I want to rotate a function $f(\theta,\phi)$ around an arbitrary angle in 3D space. (Assuming $\phi$ is in the $xy$ plane and goes from $0$ to $2\pi$, and $\theta$ starts from $+z$ and goes from $0$ to $\pi$)
Is there an easy way to make substitutions or similar things for the angles? I know that for a vector function (with carthesian components, can be transformed), one can use rotation matrices. But I don't know a similar concept for scalars.
Rotation around $\phi$ is obviously simple (just substituting $\phi \rightarrow \phi-\alpha$ does work). However, rotation in other planes than the $xy$ plane seems to be not that easy. A simple example might be $f=\sin\theta$. If I want to rotate this function in the $yz$ plane, what can I do? Clearly, a substitution like $\theta \rightarrow \theta - \alpha$ does not do the wanted rotation.

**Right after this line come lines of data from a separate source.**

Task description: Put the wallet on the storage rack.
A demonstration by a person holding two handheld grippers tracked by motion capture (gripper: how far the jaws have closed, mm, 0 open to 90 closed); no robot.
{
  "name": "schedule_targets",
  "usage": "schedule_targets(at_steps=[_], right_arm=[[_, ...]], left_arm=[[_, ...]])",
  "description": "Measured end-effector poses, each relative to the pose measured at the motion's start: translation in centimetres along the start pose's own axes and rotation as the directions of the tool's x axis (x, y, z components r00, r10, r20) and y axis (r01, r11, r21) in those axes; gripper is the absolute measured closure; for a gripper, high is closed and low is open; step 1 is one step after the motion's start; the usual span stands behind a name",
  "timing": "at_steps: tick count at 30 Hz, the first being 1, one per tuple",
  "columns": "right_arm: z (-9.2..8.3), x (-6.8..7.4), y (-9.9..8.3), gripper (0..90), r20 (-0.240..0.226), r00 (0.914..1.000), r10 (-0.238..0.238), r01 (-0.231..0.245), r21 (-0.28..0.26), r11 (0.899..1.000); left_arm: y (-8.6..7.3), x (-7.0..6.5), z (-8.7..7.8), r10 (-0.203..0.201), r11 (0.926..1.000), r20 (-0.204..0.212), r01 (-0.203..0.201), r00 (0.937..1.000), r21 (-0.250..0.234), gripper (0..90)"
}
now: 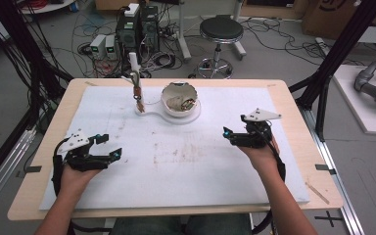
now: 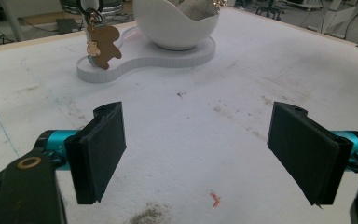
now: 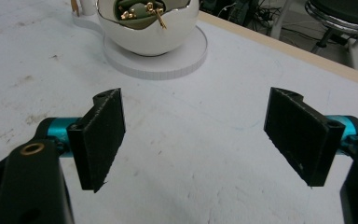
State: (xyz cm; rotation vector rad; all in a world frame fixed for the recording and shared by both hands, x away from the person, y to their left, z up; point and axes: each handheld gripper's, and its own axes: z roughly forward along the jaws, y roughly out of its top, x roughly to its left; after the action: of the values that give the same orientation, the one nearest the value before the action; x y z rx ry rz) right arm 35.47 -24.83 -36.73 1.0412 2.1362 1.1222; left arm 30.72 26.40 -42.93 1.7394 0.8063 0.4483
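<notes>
A white egg-shaped bowl (image 1: pixel 180 100) stands on a white base (image 1: pixel 149 108) at the far middle of the mat, with small gold items inside (image 3: pixel 142 10). Beside it a short white stand (image 1: pixel 134 63) holds a brown bear-shaped charm (image 2: pixel 103 44) on a clip. My left gripper (image 1: pixel 111 146) hovers near the mat's left side, open, nothing between its pads (image 2: pixel 101 149). My right gripper (image 1: pixel 226 133) is at the right side, open too and holding nothing, its pads (image 3: pixel 101 135) wide apart and aimed toward the bowl (image 3: pixel 147 28).
A white foam mat (image 1: pixel 186 161) covers the wooden table (image 1: pixel 44 147). A small red speck (image 2: pixel 215 199) lies on the mat near my left gripper. Beyond the table are a stool (image 1: pixel 220 36), computer cases (image 1: pixel 137 27) and cables on the floor.
</notes>
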Motion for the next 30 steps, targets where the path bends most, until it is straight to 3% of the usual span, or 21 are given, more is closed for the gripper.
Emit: schedule_targets(at_steps=[6,13,21,30], right_arm=[[-1.3,-0.2,-2.5,20.9,-0.02,0.9979,0.062,-0.063,-0.051,0.997],[-2.5,-0.3,-4.8,20.9,-0.03,0.9953,0.092,-0.094,-0.106,0.99],[-2.1,-0.6,-7.0,20.9,-0.015,0.9969,0.078,-0.078,-0.07,0.994],[-1.7,-0.5,-7.1,20.9,0.002,0.9978,0.067,-0.067,-0.052,0.996]], left_arm=[[0.1,-0.1,0.1,0.0,1.0,0.002,0.0,1.0,-0.005,19.2],[0.0,-0.4,0.4,-0.001,1.0,0.009,0.001,1.0,-0.001,19.2],[0.2,-0.7,0.6,0.012,0.9999,0.018,-0.012,0.9998,0.002,19.2],[0.1,-0.8,0.7,0.018,0.9998,0.033,-0.018,0.9993,-0.003,19.2]])
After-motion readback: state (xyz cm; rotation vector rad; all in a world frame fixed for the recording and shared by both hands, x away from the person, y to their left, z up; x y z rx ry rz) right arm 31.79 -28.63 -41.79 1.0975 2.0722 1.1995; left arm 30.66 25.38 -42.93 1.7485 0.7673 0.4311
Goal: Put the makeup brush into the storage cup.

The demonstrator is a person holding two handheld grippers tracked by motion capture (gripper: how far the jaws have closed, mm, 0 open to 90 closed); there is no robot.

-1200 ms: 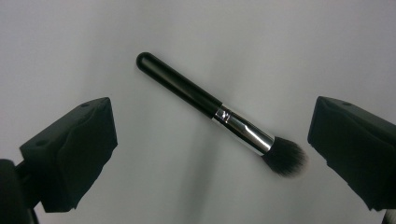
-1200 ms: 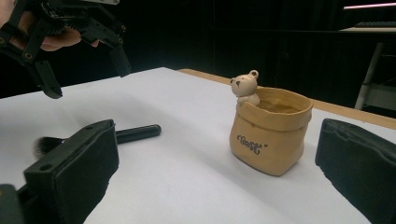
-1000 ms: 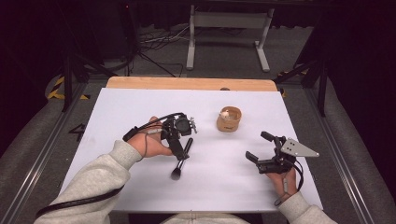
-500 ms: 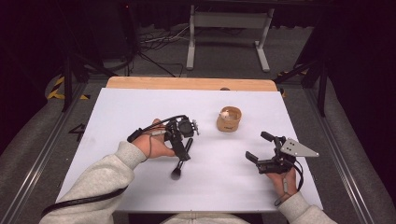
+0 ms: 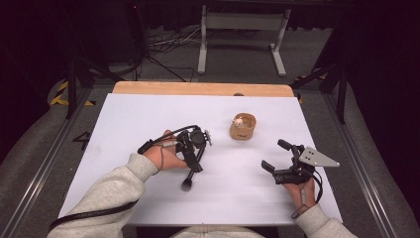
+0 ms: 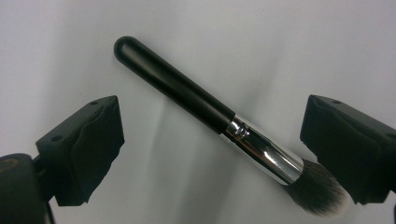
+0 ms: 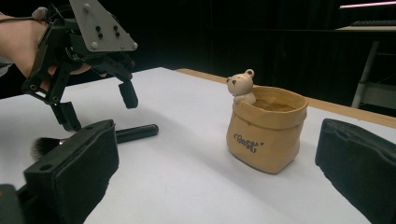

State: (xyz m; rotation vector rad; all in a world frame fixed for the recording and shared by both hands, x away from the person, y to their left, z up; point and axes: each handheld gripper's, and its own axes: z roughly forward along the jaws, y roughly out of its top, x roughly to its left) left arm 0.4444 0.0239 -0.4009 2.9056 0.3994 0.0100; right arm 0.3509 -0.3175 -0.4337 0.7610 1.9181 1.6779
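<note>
I had the left gripper (image 5: 194, 157) hanging over the makeup brush (image 5: 191, 173), pointed down at the white table (image 5: 148, 114). Its jaws stood wide and had just been closing a little, with the brush lying between them but untouched by either pad. In the left gripper view the brush (image 6: 219, 122) lay slantwise across the gap: the rounded black handle end reached up toward the left jaw's side, the silver ferrule sat closer to the right jaw, and the dark bristles ended just beside the right pad, though I could not tell whether they brushed it. The brush rested flat on the table.

My right gripper (image 5: 277, 156) sat low near the table, well apart from the brush, its jaws spread wide with nothing between the pads. Ahead of it, seen between its two jaws in the right gripper view, stood the tan sack-shaped pot (image 7: 266, 133) with a small bear figure (image 7: 243, 86) peeking over its rim. Farther off to the left of that jaw line I saw the left gripper (image 7: 95, 109) above the brush (image 7: 116, 135).
</note>
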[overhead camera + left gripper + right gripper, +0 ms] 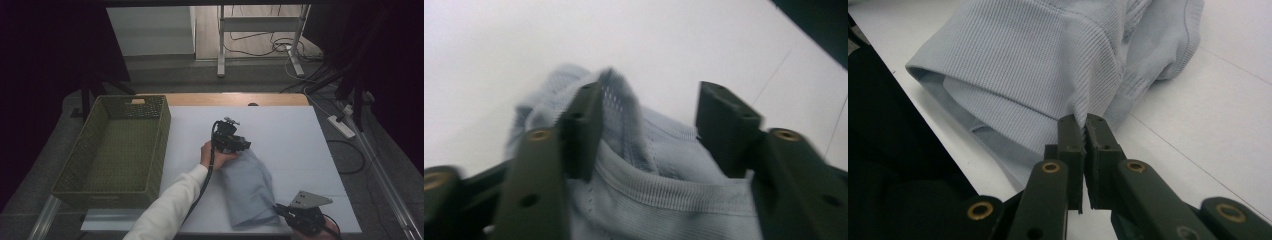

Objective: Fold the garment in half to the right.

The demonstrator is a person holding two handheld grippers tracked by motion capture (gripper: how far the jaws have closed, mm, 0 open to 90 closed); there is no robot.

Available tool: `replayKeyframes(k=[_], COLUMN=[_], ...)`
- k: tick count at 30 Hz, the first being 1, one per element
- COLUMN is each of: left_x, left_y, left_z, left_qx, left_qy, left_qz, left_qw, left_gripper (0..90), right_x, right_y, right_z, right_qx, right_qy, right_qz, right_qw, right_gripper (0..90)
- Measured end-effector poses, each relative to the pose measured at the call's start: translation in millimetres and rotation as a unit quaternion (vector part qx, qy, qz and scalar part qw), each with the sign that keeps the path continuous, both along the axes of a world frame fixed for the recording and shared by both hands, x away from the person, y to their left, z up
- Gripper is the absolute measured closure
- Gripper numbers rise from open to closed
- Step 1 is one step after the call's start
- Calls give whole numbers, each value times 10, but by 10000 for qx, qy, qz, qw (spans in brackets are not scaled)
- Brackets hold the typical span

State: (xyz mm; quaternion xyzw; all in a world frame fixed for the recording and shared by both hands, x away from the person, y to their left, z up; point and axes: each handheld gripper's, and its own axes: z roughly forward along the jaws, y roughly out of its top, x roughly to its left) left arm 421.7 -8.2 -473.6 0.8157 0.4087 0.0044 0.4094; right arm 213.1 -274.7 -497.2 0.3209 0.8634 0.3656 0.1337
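A folded light blue ribbed garment (247, 187) lies on the white table sheet (295, 135), running from the centre toward the front edge. My left gripper (239, 146) is at its far end, held by a hand in a white sleeve. In the left gripper view the jaws (654, 100) stand apart, with a ribbed hem of the garment (664, 190) between them and a fold resting against the left jaw. My right gripper (281, 210) is at the garment's near right corner. In the right gripper view it (1083, 125) is shut on a pinch of the cloth (1023, 55).
A green woven basket (161, 145) stands at the left of the table. The table's front edge runs just below the garment. Beyond the far edge are a desk frame (260, 30) and cables on the floor; a power strip (341, 126) lies to the right.
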Motion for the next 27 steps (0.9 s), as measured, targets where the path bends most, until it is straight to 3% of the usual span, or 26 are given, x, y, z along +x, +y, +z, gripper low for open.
replayKeyframes(k=[3,8,18,23,27], left_x=[-21,-73,-282,-385,-463], left_y=[60,159,364,458,537], left_z=[66,128,198,209,202], left_qx=[13,-100,-248,-274,-312], left_qy=[-95,-87,-223,-289,-333], left_qz=[4,9,52,78,95], left_qw=[10000,9999,9994,9992,9989], left_gripper=[381,369,368,369,373], right_x=[2,-3,-73,-105,-33], right_y=[-1,2,67,88,76], right_z=[-1,6,91,173,209], right_qx=[8,28,285,542,658], right_qy=[5,-64,-448,-663,-670], right_qz=[-1,23,177,196,80], right_qw=[10000,10000,9984,9961,9956], right_gripper=[865,843,534,472,470])
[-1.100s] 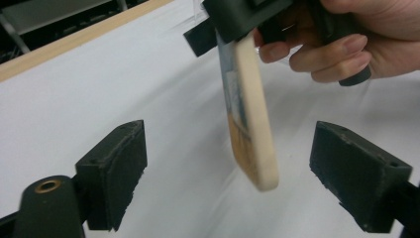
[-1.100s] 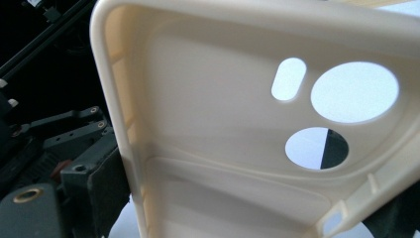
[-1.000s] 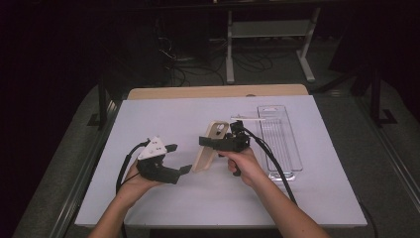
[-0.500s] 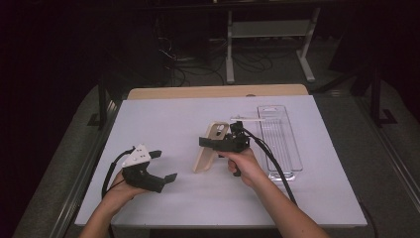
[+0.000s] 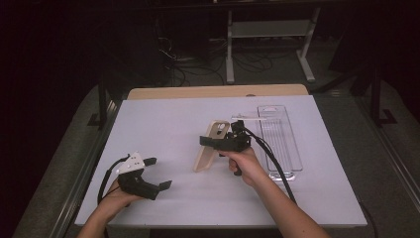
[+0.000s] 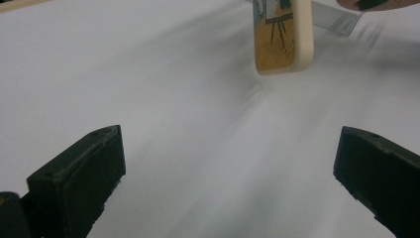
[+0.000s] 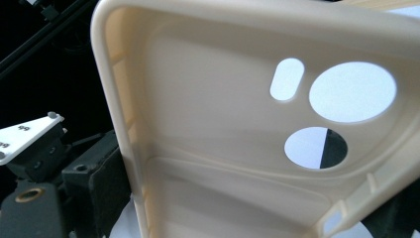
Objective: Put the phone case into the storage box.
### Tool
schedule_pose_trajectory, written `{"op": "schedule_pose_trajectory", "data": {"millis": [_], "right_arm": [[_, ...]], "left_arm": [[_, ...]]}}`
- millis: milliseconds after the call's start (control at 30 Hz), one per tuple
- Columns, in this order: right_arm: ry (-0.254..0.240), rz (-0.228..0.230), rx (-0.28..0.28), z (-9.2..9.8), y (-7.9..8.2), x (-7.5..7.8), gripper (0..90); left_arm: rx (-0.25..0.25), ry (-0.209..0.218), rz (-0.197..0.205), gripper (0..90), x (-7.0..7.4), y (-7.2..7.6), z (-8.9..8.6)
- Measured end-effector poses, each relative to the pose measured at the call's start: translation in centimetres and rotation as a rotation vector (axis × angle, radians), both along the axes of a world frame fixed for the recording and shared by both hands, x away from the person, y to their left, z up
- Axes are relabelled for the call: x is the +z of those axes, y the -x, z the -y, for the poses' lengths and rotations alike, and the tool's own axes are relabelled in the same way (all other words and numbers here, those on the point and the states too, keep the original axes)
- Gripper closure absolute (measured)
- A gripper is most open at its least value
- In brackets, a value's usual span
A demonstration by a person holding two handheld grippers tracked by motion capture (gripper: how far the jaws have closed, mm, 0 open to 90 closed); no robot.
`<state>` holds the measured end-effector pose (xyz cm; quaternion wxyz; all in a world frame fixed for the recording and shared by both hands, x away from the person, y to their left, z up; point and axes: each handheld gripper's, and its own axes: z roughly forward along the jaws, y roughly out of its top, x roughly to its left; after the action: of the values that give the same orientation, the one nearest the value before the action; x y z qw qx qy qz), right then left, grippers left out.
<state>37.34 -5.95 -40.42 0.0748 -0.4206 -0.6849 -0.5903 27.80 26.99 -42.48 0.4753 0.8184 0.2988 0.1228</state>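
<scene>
Care is needed while the cream phone case, clamped by the right gripper, is kept tilted toward seven o'clock, the left gripper having just been opened wide and empty.

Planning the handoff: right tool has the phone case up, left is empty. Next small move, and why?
Probably lower the phone case flat onto the table. It stands tilted on its bottom end, gripped near the top by the right tool, while the left tool sits open and apart.

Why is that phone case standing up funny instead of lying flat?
The right gripper clamps the cream phone case near its camera holes, so it leans with its bottom edge on the white table. Nothing looks broken or spilled. The left gripper is open and holds nothing.
</scene>
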Motion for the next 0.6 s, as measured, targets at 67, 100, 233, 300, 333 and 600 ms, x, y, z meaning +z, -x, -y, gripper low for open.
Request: {"op": "schedule_pose_trajectory", "data": {"millis": [67,100,233,300,333,600], "right_arm": [[0.003,-0.005,-0.002,0.1,0.0,0.1,8.8],[0.006,-0.006,-0.002,0.2,0.1,0.2,8.8],[0.015,-0.003,-0.012,0.5,0.0,0.5,8.9],[0.008,-0.001,-0.017,0.7,0.0,0.8,8.9],[0.008,0.0,-0.02,0.8,-0.1,0.9,8.9],[0.017,0.006,-0.036,1.7,-0.3,1.8,9.0]], "left_arm": [[-0.004,-0.008,-0.001,0.0,-0.1,0.0,0.3],[-0.007,-0.019,0.007,0.0,0.0,0.0,0.3],[-0.011,-0.015,0.013,0.0,0.1,-0.1,0.5],[-0.012,-0.003,0.019,0.0,0.2,-0.3,0.5],[-0.016,-0.011,0.022,0.0,0.3,-0.3,0.5],[-0.007,-0.006,0.019,0.0,0.2,-0.3,0.6]]}}
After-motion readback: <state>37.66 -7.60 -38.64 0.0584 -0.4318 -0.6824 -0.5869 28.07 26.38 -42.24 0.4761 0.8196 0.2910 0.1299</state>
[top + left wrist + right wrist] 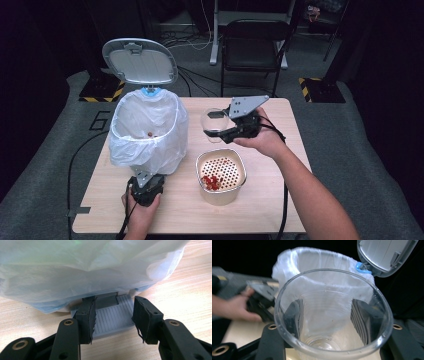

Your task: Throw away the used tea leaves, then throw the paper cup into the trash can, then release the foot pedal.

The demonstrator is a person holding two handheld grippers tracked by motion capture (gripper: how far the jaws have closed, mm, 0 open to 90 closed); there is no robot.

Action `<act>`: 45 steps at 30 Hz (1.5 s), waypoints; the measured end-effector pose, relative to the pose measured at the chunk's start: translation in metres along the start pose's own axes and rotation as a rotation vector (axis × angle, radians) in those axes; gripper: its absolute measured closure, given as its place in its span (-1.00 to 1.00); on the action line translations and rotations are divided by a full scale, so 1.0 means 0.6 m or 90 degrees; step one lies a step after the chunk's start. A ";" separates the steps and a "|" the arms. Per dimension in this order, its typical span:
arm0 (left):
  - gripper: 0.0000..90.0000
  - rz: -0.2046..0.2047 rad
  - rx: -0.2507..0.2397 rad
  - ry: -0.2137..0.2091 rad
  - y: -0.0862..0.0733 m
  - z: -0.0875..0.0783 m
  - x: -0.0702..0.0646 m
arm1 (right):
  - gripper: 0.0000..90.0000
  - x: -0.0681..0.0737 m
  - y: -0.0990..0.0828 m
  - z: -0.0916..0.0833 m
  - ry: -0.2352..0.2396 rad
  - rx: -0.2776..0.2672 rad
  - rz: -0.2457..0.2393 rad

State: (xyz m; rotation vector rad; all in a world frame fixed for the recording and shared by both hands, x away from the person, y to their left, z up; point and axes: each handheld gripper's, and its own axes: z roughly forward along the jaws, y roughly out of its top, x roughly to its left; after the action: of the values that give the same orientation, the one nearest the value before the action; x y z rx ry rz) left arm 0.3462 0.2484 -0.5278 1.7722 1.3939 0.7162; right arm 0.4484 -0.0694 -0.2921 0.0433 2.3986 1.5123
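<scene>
Wooden table. Pedal bin, white liner, lid up, on table's left part. Beige strainer bowl with red bits, table middle. Right gripper clamps clear plastic cup, held above table beside bin. Left gripper jaws pinch bin's grey pedal.

The cup is clear, glossy plastic with a smooth wall. The bin liner is thin, translucent white film, crinkled and faintly shiny. The bin lid looks like matt grey plastic. The pedal is ribbed grey plastic. The tabletop is pale wood grain, smooth and matt. The strainer bowl is cream plastic with a perforated insert
</scene>
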 end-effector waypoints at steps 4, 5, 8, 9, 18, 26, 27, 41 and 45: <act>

If I assume $f(\theta,\phi)$ to be the radius of spherical points, a Cartesian location vector can be formed $\mathbf x =\begin{pmatrix}f(\theta,\phi)\sin\theta\cos\phi\\f(\theta,\phi)\sin\theta\sin\phi\\f(\theta,\phi)\cos\theta\end{pmatrix}$, to which a rotation matrix can be applied. A new rotated vector is obtained, $\mathbf x^\prime = \mathbf R \mathbf x$. Using the components of this vectors, the new angles can be determined with $\theta \rightarrow \arctan\frac{\sqrt{x^{\prime2}+y^{\prime2}}}{z^\prime}$ and $\phi \rightarrow \arctan\frac{y^\prime}{x^\prime}$.
Knowing $f(\theta,\phi)$ at some fixed points, these points can be transformed using the stated formulas. If the inverse of the rotation matrix, $\mathbf R^\mathrm T$, is used, it also works the other way round.